Last month, I went shopping for new servers for my test lab. I haven't bought server-related equipment in several years, so I wondered whether buying computer hardware had gotten any easier. The computer industry recently appeared in the Better Business Bureau's (BBB's) list of the top 10 businesses with the most customer complaints—beating even used-car dealers in the number of complaints! Unfortunately, my hardware-buying experience supported the BBB's findings.
My servers are just test machines, so I didn't need anything snazzy: three EIDE drives per system (so I can play with mirroring and software RAID) and 1GHz processors. I expected to run into trouble on two points: Error-Correcting Code (ECC) memory (for reliability) and Preboot Execution Environment (PXE) boot support for access to Microsoft Remote Installation Services (RIS) servers. I found good news on the ECC front and bad news on the PXE front.

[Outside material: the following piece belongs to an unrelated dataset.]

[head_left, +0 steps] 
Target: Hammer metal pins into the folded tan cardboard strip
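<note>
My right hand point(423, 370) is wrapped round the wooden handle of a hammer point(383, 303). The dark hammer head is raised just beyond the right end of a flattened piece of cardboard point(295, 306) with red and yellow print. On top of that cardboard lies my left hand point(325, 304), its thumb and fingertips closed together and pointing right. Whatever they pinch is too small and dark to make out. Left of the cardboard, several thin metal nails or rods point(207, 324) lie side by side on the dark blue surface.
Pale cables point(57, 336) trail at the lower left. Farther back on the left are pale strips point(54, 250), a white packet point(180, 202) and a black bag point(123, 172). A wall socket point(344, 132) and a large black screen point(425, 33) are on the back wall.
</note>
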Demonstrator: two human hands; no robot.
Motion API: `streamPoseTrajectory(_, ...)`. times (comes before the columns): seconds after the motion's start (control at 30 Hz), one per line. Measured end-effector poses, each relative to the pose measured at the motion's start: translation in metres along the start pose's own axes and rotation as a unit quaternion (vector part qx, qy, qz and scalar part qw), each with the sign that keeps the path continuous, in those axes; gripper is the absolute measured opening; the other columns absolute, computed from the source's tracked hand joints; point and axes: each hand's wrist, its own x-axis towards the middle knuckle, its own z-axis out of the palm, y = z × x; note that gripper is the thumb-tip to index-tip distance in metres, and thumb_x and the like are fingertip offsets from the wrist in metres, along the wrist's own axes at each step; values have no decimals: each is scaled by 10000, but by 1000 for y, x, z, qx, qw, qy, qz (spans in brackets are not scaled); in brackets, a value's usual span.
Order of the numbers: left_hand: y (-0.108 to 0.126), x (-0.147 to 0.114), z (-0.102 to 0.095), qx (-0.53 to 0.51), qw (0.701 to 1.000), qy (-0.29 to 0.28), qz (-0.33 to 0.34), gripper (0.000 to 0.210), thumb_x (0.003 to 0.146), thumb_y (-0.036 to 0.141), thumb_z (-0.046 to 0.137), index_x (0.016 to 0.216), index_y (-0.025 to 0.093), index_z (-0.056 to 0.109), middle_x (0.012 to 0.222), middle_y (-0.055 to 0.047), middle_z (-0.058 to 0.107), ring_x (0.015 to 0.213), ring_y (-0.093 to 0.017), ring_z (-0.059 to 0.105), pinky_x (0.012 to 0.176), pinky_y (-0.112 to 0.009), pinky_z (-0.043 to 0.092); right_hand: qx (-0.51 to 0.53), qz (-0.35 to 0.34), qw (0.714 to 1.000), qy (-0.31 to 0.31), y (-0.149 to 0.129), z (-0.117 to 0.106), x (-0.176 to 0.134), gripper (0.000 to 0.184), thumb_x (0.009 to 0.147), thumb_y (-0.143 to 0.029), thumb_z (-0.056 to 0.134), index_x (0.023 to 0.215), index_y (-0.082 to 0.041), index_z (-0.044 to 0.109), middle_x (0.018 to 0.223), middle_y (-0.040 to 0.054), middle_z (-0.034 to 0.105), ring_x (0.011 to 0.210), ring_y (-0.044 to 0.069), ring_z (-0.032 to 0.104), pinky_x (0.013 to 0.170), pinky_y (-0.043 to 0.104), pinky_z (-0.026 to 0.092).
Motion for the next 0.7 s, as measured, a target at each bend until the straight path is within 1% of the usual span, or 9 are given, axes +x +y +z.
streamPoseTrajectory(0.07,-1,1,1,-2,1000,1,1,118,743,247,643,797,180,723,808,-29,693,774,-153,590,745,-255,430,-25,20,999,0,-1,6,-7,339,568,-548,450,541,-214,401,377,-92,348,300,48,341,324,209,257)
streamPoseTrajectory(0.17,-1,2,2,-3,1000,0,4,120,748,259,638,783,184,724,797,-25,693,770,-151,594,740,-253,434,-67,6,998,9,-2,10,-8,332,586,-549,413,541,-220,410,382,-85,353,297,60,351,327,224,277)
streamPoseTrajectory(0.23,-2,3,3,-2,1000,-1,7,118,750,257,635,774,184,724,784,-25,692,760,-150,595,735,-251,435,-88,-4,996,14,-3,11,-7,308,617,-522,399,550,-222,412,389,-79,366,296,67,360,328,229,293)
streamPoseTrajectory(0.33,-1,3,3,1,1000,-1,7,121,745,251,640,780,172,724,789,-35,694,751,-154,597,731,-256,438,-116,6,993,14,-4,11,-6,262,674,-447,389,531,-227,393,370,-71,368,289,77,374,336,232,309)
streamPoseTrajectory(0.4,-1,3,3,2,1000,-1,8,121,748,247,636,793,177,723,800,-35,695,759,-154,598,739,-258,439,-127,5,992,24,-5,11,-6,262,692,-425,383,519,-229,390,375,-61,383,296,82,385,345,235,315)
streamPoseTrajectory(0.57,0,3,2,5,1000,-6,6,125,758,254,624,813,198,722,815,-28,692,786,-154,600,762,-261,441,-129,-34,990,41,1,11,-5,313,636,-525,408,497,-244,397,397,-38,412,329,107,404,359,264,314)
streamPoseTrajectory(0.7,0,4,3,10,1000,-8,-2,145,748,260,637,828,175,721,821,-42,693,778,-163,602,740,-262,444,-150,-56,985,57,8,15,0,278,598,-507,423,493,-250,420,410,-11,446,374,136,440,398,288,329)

ECC is an essential part of any Windows NT-based system. When IBM PCs first appeared, they had a memory feature called parity checking that used an extra bit to detect memory failures. Unfortunately, parity checking could only find memory errors, not fix them, so the feature simply reported the error, then locked up the system. About 10 years ago, hardware vendors started shipping systems without parity bits. In the process, they saved a few bucks and prevented support phone calls from irate users whose systems crashed. Without parity checking, whenever a memory failure caused a system to crash, users generally blamed the software rather than the hardware. (I believe that many people who thought that NT was unstable were running NT on an unreliable memory platform.)
But Pentium systems changed that situation. A side–effect of the Pentium's hardware configuration is that if you gave those parity bits back to a system built with the right motherboard chips and added ECC memory, the system could detect an error and correct it automatically. And the cost difference is negligible. I recently priced 512MB of SDRAM; it was $74 without ECC compared with $84 with ECC.
The last time I looked at servers (a couple of years ago), the major vendors didn't offer ECC on entry-level systems. If you wanted a server with reliable memory, you had to buy a high-end system with a lot of unwanted doodads. Clones, however, are a different story. Every clone motherboard I've seen in the past 4 years supports ECC, as long as you install 72-bit SDRAM instead of 64-bit SDRAM and, on some systems, flip a CMOS switch to turn on error-checking.
On my most recent hardware search, I was pleasantly surprised to see that the top hardware vendors offer only servers with ECC support. So the bottom line on server purchasing is that the world is a better and safer place these days. Now vendors need to realize that our basic desktop and laptop systems need the same ECC protection.
My second must-have feature was an integrated NIC and software support for a PXE-bootable system. I'm a big fan of Windows 2000's RIS feature, but you can get to a RIS server only by using the generic RIS boot disk or through BIOS support for a RIS connection through PXE. The RIS boot disk works only with the 25 hard-coded built-in NIC drivers. If your system doesn't contain one of those 25 drivers, your system's BIOS must support PXE or you can't run RIS.
PXE boot support is the major reason that I decided to skip clones and go for big-name systems; I haven't found any PXE-booting clones yet. Unfortunately, none of the major vendor sites used the phrase "PXE compatible" or "RIS bootable," so I had to spend a few hours on the phone trying to find out which systems work with RIS. No vendor could answer the question in less than 30 minutes. Here's a suggestion to vendors: You spent all that money building systems that work with RIS, so tell your customers!
I ended up buying a Dell 500SC, which had the best price for the feature set I was looking for. Unfortunately, the PXE component didn't work. The system tries to boot with the PXE agent but hangs, claiming it can't find a DHCP server. So I booted the server with the RIS boot disk, hoping that the server had one of the magic 25 NICs. It did, and the RIS install worked flawlessly. But I'd paid for PXE support and it didn't work. So I contacted Dell and explained that if the RIS boot disk worked on the machine and the machine's built-in PXE agent didn't, then clearly the system's firmware had a bug, and did the company have an update? Dell's answer: That's a software problem—pay us money, and we'll look into it. I offered Network Monitor traces that clearly demonstrated that the DHCP server was responding to the Dell client software but that the Dell client software was ignoring the server. Dell still refused to support its product.
My experiences show that buying hardware is still as challenging as ever. In our rapidly changing world, I guess there's some comfort in knowing that some things never change.